Try it
Reproduce exactly the lines that run from the start of the records below to the line with "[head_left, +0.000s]", inclusive.

Items listed in a dataset
────────────────────────────────────────
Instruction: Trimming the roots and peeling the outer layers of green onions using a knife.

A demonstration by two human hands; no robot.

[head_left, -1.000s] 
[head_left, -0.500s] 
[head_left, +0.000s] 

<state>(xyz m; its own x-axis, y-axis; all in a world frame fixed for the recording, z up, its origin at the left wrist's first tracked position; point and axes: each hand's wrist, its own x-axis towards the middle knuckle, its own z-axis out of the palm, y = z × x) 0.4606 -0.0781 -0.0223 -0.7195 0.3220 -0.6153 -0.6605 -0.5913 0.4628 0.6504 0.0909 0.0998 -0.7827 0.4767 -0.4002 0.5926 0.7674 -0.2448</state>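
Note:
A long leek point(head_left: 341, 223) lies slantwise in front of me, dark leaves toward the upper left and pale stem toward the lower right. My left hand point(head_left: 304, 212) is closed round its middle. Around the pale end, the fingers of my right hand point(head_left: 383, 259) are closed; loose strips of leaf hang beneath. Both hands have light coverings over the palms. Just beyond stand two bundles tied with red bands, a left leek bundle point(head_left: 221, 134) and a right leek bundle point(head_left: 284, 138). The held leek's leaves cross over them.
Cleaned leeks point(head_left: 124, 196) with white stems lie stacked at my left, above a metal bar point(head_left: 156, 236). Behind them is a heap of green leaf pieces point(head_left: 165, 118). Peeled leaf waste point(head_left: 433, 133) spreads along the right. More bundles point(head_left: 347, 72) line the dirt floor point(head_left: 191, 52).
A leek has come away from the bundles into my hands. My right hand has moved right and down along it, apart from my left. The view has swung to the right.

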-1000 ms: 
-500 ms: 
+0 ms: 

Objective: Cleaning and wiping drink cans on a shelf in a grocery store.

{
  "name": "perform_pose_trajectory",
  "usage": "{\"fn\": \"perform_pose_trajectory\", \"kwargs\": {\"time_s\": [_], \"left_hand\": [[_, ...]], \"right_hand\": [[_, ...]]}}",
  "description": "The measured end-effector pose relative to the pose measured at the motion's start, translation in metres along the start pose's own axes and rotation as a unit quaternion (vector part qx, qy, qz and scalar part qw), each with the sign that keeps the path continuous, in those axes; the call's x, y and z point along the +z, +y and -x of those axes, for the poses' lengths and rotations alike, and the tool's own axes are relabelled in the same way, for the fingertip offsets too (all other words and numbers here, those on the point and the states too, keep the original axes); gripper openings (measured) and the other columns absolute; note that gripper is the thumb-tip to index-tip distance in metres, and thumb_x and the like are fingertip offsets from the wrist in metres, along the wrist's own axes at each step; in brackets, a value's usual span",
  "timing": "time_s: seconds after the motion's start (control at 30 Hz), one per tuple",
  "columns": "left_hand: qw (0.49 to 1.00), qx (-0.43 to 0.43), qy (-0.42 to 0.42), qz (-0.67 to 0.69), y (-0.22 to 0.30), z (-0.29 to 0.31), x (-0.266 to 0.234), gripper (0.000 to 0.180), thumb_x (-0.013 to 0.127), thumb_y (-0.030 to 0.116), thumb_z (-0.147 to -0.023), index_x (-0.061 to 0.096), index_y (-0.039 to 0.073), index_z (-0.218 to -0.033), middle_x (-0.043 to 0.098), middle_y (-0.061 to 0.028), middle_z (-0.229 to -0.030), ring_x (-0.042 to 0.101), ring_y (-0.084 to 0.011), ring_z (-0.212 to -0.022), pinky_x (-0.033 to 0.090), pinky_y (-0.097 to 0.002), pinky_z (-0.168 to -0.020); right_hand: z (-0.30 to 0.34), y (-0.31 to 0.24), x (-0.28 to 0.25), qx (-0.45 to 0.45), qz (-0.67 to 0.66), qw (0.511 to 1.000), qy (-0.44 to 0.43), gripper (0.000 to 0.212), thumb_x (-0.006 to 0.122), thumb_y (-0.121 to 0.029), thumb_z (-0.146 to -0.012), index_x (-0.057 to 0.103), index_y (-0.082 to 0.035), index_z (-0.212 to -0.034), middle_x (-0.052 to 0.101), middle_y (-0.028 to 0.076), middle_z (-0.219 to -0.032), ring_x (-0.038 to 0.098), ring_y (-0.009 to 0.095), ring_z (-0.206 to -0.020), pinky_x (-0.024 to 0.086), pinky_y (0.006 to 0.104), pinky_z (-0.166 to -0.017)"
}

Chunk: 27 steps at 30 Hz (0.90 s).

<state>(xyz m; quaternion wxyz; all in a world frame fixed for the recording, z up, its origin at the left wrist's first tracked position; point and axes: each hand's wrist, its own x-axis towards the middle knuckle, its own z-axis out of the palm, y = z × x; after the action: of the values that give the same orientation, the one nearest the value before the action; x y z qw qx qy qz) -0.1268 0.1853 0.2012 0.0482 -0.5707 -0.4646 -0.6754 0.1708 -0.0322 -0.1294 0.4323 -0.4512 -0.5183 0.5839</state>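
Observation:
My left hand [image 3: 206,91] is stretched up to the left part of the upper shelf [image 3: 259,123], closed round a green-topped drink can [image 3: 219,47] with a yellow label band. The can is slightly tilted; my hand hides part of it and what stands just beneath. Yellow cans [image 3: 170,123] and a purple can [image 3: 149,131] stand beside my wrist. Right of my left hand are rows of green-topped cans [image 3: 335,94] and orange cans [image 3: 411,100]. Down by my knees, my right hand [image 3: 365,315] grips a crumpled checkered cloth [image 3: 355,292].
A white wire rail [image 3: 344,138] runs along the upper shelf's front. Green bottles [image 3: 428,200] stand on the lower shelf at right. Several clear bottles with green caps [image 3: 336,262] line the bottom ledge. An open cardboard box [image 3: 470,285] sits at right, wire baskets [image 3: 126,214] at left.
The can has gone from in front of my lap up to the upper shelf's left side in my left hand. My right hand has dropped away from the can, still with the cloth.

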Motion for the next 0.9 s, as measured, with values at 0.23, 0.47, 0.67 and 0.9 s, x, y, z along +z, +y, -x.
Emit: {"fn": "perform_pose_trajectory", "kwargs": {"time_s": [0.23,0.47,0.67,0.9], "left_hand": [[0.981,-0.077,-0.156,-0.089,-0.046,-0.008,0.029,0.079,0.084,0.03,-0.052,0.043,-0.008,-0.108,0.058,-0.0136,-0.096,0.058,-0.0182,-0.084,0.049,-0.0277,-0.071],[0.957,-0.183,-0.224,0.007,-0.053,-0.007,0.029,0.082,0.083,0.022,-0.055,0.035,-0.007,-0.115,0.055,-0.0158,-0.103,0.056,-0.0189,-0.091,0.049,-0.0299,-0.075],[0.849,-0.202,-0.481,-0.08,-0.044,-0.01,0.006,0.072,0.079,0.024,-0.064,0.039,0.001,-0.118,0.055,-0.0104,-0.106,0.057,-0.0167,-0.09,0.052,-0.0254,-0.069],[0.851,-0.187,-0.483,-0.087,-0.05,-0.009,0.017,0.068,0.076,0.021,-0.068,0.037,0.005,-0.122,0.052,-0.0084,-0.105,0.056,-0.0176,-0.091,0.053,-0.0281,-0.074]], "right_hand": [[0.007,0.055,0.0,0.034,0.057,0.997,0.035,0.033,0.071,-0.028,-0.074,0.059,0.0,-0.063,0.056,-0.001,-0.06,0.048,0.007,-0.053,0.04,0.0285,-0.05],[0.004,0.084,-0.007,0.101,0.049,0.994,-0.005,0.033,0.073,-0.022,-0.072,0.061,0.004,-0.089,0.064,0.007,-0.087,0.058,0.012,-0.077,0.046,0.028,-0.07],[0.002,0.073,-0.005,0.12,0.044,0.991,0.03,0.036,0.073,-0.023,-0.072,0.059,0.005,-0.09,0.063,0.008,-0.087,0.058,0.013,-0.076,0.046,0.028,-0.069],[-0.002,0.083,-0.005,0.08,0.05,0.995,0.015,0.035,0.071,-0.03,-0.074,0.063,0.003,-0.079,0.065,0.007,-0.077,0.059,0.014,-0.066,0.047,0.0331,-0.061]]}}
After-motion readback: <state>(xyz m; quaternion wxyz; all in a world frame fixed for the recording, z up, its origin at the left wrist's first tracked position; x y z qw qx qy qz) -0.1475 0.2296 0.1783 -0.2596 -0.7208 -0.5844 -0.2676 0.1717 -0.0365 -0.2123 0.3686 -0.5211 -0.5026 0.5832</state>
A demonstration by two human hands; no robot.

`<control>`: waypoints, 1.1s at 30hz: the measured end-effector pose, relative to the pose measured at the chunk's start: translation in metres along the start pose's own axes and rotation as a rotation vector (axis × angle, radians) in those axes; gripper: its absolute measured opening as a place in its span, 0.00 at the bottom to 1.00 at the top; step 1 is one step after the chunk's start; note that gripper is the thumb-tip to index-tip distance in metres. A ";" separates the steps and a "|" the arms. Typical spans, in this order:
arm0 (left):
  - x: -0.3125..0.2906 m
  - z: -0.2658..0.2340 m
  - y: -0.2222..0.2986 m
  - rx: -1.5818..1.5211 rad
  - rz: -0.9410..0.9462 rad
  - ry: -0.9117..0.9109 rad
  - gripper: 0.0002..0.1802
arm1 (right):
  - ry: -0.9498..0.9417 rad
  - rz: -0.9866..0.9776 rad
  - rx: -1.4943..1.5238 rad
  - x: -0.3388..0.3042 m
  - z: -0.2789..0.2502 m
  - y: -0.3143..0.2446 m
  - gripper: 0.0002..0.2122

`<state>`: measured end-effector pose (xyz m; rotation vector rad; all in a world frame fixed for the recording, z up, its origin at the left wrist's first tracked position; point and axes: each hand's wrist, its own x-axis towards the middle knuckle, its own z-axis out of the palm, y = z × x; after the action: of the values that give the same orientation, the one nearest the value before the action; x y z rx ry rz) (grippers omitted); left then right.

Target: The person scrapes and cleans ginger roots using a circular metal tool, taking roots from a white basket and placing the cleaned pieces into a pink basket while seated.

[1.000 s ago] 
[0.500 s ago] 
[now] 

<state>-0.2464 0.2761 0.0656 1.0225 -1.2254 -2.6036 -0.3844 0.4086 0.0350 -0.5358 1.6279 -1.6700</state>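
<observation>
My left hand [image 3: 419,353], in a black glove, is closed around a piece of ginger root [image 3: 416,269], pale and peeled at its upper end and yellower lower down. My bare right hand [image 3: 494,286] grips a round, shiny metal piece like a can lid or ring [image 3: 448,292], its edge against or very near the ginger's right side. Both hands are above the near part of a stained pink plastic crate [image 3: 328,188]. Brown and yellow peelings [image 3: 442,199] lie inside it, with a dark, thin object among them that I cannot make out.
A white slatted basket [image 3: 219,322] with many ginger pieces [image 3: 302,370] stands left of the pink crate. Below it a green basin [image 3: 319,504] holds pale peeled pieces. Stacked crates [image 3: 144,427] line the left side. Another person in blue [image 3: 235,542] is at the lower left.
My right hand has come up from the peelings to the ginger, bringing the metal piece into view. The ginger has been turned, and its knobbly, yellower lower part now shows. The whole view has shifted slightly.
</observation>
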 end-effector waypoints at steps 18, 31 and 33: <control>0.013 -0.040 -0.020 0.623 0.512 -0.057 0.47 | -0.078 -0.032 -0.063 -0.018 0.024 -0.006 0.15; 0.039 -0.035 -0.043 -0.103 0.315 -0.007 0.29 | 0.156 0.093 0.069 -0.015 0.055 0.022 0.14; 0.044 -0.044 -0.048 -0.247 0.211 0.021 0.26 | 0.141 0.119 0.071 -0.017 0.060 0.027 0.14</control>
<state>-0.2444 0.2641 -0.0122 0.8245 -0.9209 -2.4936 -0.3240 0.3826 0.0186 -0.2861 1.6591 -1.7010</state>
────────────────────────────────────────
Response to this exercise
Instruction: Trimming the roots and peeling the outer layers of green onions using a knife.

A demonstration by two human hands; no robot.

[head_left, -1.000s] 
[head_left, -0.500s] 
[head_left, +0.000s] 

The answer, as written, is complete.